Four singers stepped out of the chorus to sing and act convincingly in the briefer roles: baritone Bradford Gleim hulking and menacing as Doeg, sent by Saul to arrest David; tenor Stefan Reed stretchingly double-cast as both the creepy Witch of Endor and the paternal High Priest; baritone Woodrow Bynum as the ghost of the prophet Samuel, forcefully pronouncing Saul’s doom from on high at the back of the stage; and tenor Jonas Budris playing the enemy Amalekite soldier as a decent fellow, returning the slain Saul’s personal effects to his grieving family.

Grieving is in fact the main business of the third and final act, with choruses and an air for each surviving character lamenting the deaths of Saul and Jonathan in battle. Despite the high quality of this music—the sepulchral Dead March, with its muffled drums and grave trombones, was one of the excerpts played at the bicentennial concert in 1885—the act’s gloomy atmosphere, barely dispelled by an upbeat final chorus welcoming David as king, may help account for the rarity of performances of Saul compared to Handel’s other oratorios.

This undeserved neglect of a good work by a great composer was rectified, at least in part, by Friday’s imaginative and utterly committed performance.

Saul will be repeated 3 p.m. Sunday. handelandhaydn.org; 617-266-3605.

Posted in Performances


3 Responses to “H&H brings verve and expressive depth to Handel’s “Saul””
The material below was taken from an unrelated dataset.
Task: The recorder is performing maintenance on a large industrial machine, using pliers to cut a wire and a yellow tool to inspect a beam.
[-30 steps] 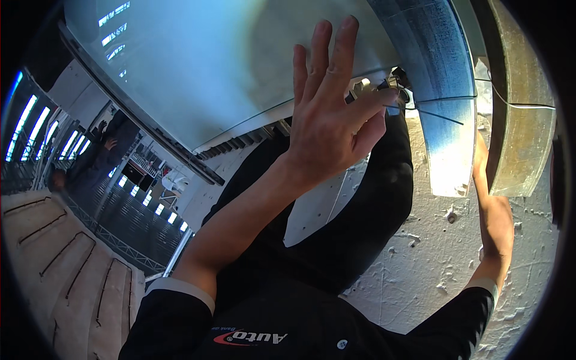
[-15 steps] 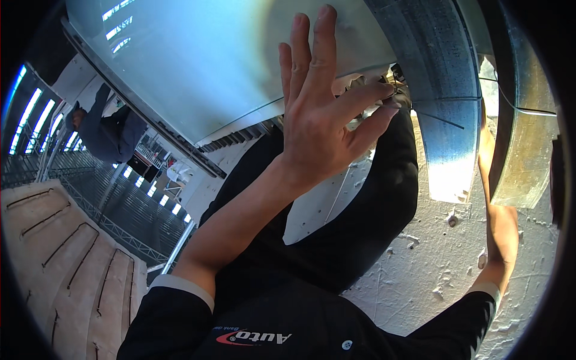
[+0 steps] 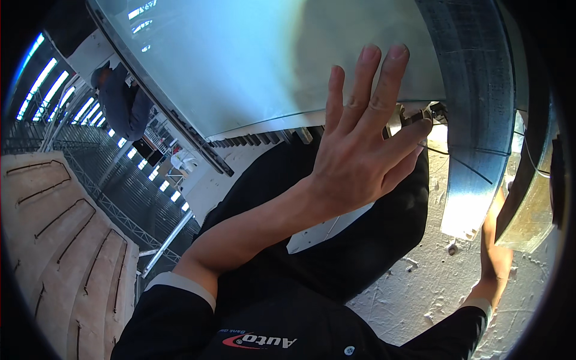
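Note:
My left hand reaches up beside the lower edge of a large pale glossy panel. Its thumb and index finger are pinched together at a thin dark wire; the other fingers stretch upward. That wire runs to a curved grey metal channel and passes around it, one loose end sticking out across its face. Small metal brackets sit just behind the pinching fingers. My right forearm goes up behind the channel and a second metal strip, which hide most of my right hand and its fingers.
My dark-clothed leg is bent under the panel, above a rough whitish floor. At left stands a pale board with bent dark rods. Another person in dark clothes is further back, near a white structure.
My view has shifted, so the panel and channel sit further right and lower. My left hand still pinches near the brackets, its thumb now more hidden behind the index finger.

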Motion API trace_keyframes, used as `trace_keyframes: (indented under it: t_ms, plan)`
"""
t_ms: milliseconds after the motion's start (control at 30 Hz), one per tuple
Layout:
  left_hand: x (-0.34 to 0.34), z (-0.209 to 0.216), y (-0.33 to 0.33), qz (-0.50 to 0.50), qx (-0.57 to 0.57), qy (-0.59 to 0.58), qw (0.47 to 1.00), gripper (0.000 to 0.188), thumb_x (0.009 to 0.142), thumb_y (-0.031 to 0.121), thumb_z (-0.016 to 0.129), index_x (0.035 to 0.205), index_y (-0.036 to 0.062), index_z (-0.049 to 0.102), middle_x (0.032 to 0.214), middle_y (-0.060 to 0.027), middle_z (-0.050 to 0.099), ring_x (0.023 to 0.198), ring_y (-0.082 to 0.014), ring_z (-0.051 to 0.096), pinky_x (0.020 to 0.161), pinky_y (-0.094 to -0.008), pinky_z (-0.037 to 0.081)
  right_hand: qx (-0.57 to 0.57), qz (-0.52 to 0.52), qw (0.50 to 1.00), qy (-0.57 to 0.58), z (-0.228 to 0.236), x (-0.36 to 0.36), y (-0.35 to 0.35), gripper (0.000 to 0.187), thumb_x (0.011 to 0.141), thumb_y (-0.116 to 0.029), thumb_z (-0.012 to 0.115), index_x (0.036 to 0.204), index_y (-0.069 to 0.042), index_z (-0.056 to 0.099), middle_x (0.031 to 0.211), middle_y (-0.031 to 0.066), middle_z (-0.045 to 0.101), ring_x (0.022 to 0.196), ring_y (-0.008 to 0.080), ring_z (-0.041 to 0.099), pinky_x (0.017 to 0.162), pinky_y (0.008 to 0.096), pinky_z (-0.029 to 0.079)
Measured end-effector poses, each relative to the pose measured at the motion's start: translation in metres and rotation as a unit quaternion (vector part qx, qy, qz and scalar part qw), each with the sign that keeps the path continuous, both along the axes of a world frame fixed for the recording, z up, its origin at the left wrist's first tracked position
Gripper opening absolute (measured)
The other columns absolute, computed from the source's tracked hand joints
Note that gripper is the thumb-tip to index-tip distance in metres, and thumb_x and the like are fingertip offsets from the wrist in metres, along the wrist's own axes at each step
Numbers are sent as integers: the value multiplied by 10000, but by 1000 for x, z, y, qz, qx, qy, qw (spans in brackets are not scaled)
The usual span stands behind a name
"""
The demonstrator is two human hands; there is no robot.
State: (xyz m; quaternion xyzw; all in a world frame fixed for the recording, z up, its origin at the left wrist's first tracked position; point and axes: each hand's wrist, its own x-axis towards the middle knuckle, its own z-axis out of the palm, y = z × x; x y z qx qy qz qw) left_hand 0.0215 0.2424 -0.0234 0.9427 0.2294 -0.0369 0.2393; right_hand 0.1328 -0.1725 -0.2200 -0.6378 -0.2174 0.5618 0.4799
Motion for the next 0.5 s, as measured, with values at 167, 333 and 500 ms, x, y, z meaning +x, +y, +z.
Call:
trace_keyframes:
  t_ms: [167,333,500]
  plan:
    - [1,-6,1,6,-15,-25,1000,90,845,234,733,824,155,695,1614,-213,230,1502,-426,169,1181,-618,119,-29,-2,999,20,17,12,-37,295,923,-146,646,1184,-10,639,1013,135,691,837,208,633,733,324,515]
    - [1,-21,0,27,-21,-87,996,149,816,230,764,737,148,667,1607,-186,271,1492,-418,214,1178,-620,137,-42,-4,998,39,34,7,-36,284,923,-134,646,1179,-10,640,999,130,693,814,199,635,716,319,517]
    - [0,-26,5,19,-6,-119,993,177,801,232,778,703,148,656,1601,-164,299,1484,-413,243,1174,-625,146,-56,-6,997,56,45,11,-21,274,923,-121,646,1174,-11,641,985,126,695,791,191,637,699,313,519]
  1. Posted Apr 30, 2016 at 10:35 pm by Richard Riley

    Good fortune once again shined on me since I was at Fridays masterpiece. Beyond any doubt the only concert that came close to Saul was Judith Triumphans. So what I mean to say that Harry Christophers brilliant, captivating, possessed achievement conducting a group of singers and musicians in this once in a lifetime performance of perfection. The exceptional love duet between David and Michal was beyond description. You were left in loves awe by the delicate sensitivity imparted to the audience. The rest of the cast had actually transformed Symphony Hall into a trance like amazement. Exceptional singing from each member of the cast does not do justice to their art. Rather otherworldly. Im not exaggerating when I say this because its the truth. The chorus delivered the angelic presence through sheer will. The orchestra left many in the hall tranfixed at such heavenly commanding delicate awe. You might think this is an exaggerated account but on my soul it really was a once in a lifetime performance led by maestro Harry Christophers and his true interpretation of Saul with singers and musicians who made it real.
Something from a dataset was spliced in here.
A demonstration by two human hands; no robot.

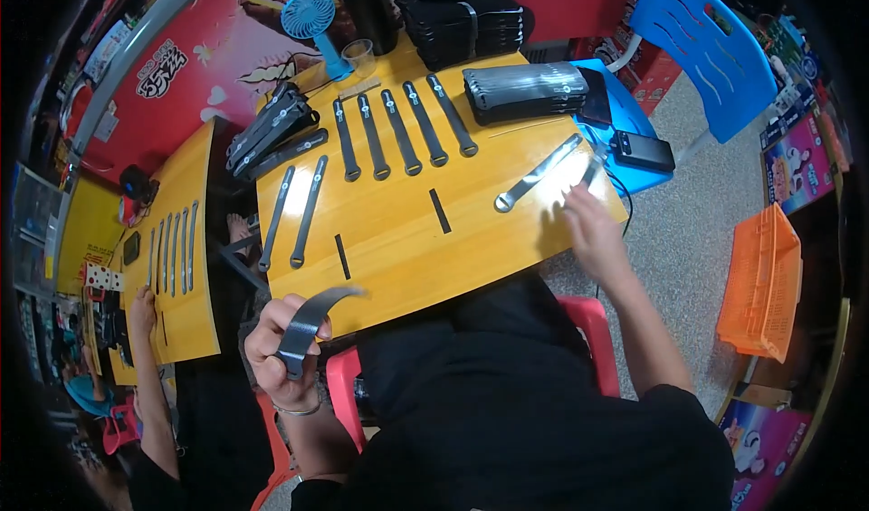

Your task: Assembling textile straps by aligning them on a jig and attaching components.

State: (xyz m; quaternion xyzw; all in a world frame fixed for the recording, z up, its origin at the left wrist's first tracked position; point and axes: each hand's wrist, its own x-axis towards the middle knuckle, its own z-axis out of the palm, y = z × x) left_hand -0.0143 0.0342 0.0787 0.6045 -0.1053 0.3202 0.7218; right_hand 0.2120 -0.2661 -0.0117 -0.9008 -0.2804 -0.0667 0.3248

  2. Posted May 01, 2016 at 10:00 pm by William Agush

    With hands still sore from clapping at the end of Sunday’s performance, Saul (which I’ve never heard in my lifetime) was a fitting cap to a really terrific season for H&H. I continue to be amazed at just how great H&H has become under Harry Christophers and as good as it was under musical directors in the past – the chorus and players have evolved into something otherworldly – and we are truly lucky to have them in Boston. There were so many memorable moments in this season – from the towering Requiem to hearing Beethoven as chamber music with Asslinn Nosky. But if I had to single out anything it would be the Chorus throughout the season – under Harry’s direction they sing with clarity, power and really are the gravitational force that pulls the soloists and the orchestra into the perfection that is H&H in 2016.

  3. Posted May 02, 2016 at 7:43 am by Chris

    It really was a once in a lifetime performance: completely carried away for the duration, with spells of transcendence throughout. I wish so many others could have been there.